Ok, I see your point on cost. I only spent $200 for a great setup. $500 is a no-go. Go-pro is a viable option. Does it record front and back?

I call bullshit on rides being recorded as the only way that is happening is if I give the app permission to access my camera and microphone. Furthermore, I would see a huge spike in my data usage which still sits at 2gb per month. Do you mind posting a screenshot of that fine print of the TOS?

Youtube is showing my age. It's all snapchat and instagram these days. Is there a button for that?


----------



## bsliv (Mar 1, 2016)

HotRodriguez75 said:


> Ok, I see your point on cost. I only spent $200 for a great setup. $500 is a no-go. Go-pro is a viable option. Does it record front and back?
> 
> I call bullshit on rides being recorded as the only way that is happening is if I give the app permission to access my camera and microphone. Furthermore, I would see a huge spike in my data usage which still sits at 2gb per month. Do you mind posting a screenshot of that fine print of the TOS?
> 
> Youtube is showing my age. It's all snapchat and instagram these days. Is there a button for that?


One tends to get what one pays for. Maybe a pencil and sheet of paper to just sketch the incident. That would be cheap.

I'm not sure what snapchat and instagram are. But take a look at the video quality of different cameras on youtube. Want to be able to identify the thief that broke in at night? A cheap dashcam will have issues. Dig deeper into the spec. Which sensor? Which processor? What bitrate? What type of lens? I wouldn't ask people on a dashcam forum how to drive rideshare. Likewise, a rideshare forum won't be as discerning as a dashcam forum concerning dashcams. The Blackvue I mentioned could be had for $310 in a group buy, a far cry from $500. But not everyone needs clear pics. Some are satisfied with dark, blurry, and grainy images. Some are satisfied with a Prius even if a Porsche is only a few dollar more.

What is getting an email when motion is detected worth? What is sending video to the cloud worth? What is seeing live video on you cell worth? What is a sensor designed for low light and high contrast worth?


----------



## UberPete1911 (Aug 10, 2017)

HotRodriguez75 said:


> Ok, I see your point on cost. I only spent $200 for a great setup. $500 is a no-go. Go-pro is a viable option. Does it record front and back?
> 
> I call bullshit on rides being recorded as the only way that is happening is if I give the app permission to access my camera and microphone. Furthermore, I would see a huge spike in my data usage which still sits at 2gb per month. Do you mind posting a screenshot of that fine print of the TOS?
> 
> Youtube is showing my age. It's all snapchat and instagram these days. Is there a button for that?

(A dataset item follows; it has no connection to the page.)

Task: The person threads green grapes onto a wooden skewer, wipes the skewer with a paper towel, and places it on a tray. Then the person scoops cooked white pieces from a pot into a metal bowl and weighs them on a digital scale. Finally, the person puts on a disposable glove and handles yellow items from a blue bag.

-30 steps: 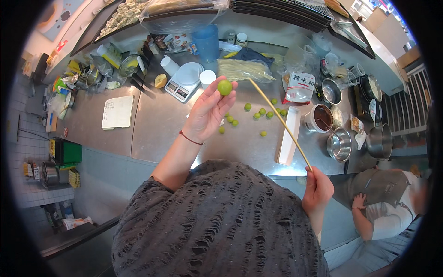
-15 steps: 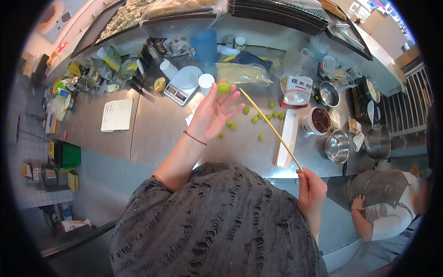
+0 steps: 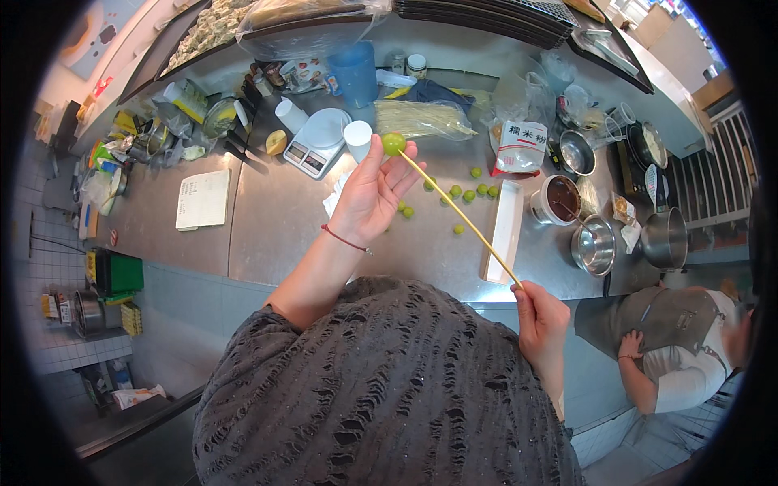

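Between the thumb and fingers of my left hand (image 3: 362, 201), a round green grape (image 3: 394, 144) is held up over the metal counter. My right hand (image 3: 543, 321), low at the counter's front edge, grips one end of a long thin wooden skewer (image 3: 463, 215). The skewer slants up to the left, and its far end meets the grape's right side. Whether the tip has gone into the grape I cannot tell. Several loose green grapes (image 3: 456, 191) lie on the counter beyond the skewer. A long white tray (image 3: 503, 235) sits just right of it.
A kitchen scale (image 3: 318, 144) and a white cup (image 3: 357, 139) stand behind my left hand, an open notebook (image 3: 203, 200) further left. At right are a tub of dark filling (image 3: 561, 199), a steel bowl (image 3: 594, 245) and a co-worker (image 3: 677, 340) near the counter.
The skewer's far end has moved left and up slightly, from apart to meeting the grape. My right hand has shifted slightly up and left. My left hand still holds the grape.
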Demonstrator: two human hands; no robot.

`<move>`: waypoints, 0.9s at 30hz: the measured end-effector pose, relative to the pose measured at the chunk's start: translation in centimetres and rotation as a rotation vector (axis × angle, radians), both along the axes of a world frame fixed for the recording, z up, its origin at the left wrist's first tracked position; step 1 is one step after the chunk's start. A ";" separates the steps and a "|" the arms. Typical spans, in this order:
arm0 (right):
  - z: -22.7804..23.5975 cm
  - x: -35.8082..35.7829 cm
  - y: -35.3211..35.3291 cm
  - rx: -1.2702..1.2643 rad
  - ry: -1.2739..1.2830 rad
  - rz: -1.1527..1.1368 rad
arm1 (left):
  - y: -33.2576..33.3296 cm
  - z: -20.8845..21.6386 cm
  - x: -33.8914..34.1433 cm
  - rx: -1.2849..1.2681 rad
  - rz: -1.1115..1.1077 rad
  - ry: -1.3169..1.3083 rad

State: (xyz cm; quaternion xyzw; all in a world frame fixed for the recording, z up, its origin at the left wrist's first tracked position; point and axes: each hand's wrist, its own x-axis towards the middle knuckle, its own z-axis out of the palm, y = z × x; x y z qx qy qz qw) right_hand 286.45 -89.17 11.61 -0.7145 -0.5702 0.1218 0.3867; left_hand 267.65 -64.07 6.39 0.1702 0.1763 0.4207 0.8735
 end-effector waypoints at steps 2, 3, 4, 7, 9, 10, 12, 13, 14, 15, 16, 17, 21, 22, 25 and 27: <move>0.1 0.0 0.0 -0.003 -0.027 -0.004 | 0.1 0.0 0.1 -0.004 0.007 0.015; 0.1 0.0 0.0 -0.006 -0.033 -0.004 | 0.1 0.0 0.1 0.010 0.012 0.012; 0.2 0.0 0.0 -0.022 -0.029 -0.006 | 0.2 -0.1 0.2 0.012 0.030 0.020; 0.2 0.1 0.1 -0.054 0.000 -0.005 | 0.2 -0.1 0.4 0.078 0.050 0.076; 0.1 0.1 0.2 -0.070 0.041 -0.001 | 0.2 -0.1 0.5 0.101 0.041 0.105; 0.0 0.1 0.2 -0.068 0.057 -0.003 | 0.1 -0.1 0.6 0.092 0.029 0.111; -0.2 0.3 0.4 -0.088 0.109 -0.009 | 0.1 -0.1 0.7 0.097 0.010 0.124; -0.4 0.3 0.5 -0.095 0.134 -0.002 | 0.1 -0.1 0.7 0.109 0.001 0.133; -0.5 0.3 0.6 -0.102 0.160 0.006 | 0.0 -0.2 0.8 0.118 -0.006 0.141; -0.7 0.4 0.7 -0.118 0.193 0.008 | 0.0 -0.2 0.8 0.136 -0.012 0.147; -0.8 0.4 0.8 -0.112 0.199 0.015 | 0.0 -0.2 0.9 0.148 -0.016 0.155; -0.9 0.5 1.0 -0.114 0.212 0.014 | 0.0 -0.2 0.9 0.161 -0.021 0.162; -1.4 0.6 1.6 -0.159 0.326 0.019 | -0.5 -0.1 1.2 0.161 -0.044 0.190; -1.7 0.6 1.8 -0.154 0.337 0.033 | -0.7 -0.1 1.4 0.168 -0.064 0.190; -2.6 0.7 2.6 -0.144 0.399 0.046 | -2.0 -0.1 2.0 0.173 -0.119 0.207; -3.4 0.9 3.2 -0.145 0.444 0.031 | -3.0 -0.3 2.7 0.178 -0.161 0.219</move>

Hello. GoPro records front w/ 170 FOV angle. If something happens inside the vehicle then all you have to do is turn it back. Records up to 5 min after I turn off the car with motion sensor.

500$ is pretty common price for product + labor.. depending on the vehicle, etc. Any shop you go to. If you have a friend, it helps, if not, then you have to pay. Most uber drivers are uninformed and will simply 'pay' the price under the false impression that the more you pay the better the product and safer you will be.

You have to read your TOS. Everyone here knows that it was about 2 or 3 revisions ago that they implemented it. Under the guise for safety, ALL trips are recorded while on trip. I will find it once I get home later. If you wish, you can go to your uber account on the pc and/or smartphone and look for it there. Also, you can always email uber support for clarificaiton under the guise of 'hey, my pax told me about our trips being recorded while on trip. what do you guys record?"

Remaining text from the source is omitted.